Boundary value check in lazy_tid_reaped()

From: Masahiko Sawada <masahiko(dot)sawada(at)2ndquadrant(dot)com>
To: PostgreSQL-development <pgsql-hackers(at)postgresql(dot)org>
Subject: Boundary value check in lazy_tid_reaped()
Date: 2020-08-30 11:07:38
Message-ID: CA+fd4k76j8jKzJzcx8UqEugvayaMSnQz0iLUt_XgBp-_-bd22A@mail.gmail.com
Views: Raw Message | Whole Thread | Download mbox | Resend email
Thread:
Lists: pgsql-hackers

Hi all,

In the current lazy vacuum implementation, some index AMs such as
btree indexes call lazy_tid_reaped() for each index tuples during
ambulkdelete to check if the index tuple points to the (collected)
garbage tuple.

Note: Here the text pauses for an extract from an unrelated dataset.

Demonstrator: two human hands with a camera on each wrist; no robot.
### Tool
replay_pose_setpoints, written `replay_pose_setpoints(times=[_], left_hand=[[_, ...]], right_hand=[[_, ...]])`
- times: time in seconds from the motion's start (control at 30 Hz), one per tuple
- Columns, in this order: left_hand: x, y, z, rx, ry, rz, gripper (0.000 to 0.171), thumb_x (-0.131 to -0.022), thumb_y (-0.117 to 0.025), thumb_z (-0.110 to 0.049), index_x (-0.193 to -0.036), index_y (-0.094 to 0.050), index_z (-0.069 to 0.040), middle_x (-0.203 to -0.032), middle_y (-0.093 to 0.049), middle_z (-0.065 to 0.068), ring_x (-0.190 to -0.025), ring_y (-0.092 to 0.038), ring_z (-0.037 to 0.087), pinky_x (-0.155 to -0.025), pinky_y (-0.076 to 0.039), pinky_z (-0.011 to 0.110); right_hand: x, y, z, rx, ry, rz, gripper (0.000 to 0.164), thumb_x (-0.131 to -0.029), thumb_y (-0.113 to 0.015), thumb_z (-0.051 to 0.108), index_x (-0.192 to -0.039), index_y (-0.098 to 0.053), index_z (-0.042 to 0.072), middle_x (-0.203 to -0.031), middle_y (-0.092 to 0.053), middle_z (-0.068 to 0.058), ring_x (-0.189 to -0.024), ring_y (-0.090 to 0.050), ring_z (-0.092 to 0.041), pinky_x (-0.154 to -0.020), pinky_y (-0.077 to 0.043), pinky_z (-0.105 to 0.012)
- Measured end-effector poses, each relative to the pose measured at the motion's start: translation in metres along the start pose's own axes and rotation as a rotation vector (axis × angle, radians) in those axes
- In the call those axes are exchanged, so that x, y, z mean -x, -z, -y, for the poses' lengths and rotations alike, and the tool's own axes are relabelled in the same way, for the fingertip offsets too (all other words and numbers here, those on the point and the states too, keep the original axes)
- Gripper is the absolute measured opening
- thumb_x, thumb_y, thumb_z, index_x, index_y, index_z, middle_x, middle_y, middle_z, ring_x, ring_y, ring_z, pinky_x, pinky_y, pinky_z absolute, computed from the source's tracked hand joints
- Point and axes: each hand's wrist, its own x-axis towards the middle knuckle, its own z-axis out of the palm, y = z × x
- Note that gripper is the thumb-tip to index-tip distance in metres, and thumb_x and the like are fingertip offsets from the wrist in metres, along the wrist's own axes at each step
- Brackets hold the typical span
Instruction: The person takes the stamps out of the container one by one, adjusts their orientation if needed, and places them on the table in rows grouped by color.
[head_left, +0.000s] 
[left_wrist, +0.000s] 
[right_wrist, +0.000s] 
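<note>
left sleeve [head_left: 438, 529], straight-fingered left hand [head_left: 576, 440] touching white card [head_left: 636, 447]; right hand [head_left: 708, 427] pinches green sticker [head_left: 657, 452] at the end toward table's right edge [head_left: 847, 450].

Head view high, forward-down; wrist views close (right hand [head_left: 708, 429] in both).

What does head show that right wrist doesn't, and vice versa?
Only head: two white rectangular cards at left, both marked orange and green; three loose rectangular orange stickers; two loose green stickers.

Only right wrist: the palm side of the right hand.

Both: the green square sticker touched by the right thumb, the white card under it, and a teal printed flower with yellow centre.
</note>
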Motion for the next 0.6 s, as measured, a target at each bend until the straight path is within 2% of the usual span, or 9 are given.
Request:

In that function, we simply call bsearch(3) but we
should be able to know the result without bsearch(3) if the index
tuple points to the heap tuple that is out of range of the collected
garbage tuples. I've checked whether bsearch(3) does the boundary
value check or not but looking at the bsearch(3) implementation of
FreeBSD libc[1], there is not. The same is true for glibc.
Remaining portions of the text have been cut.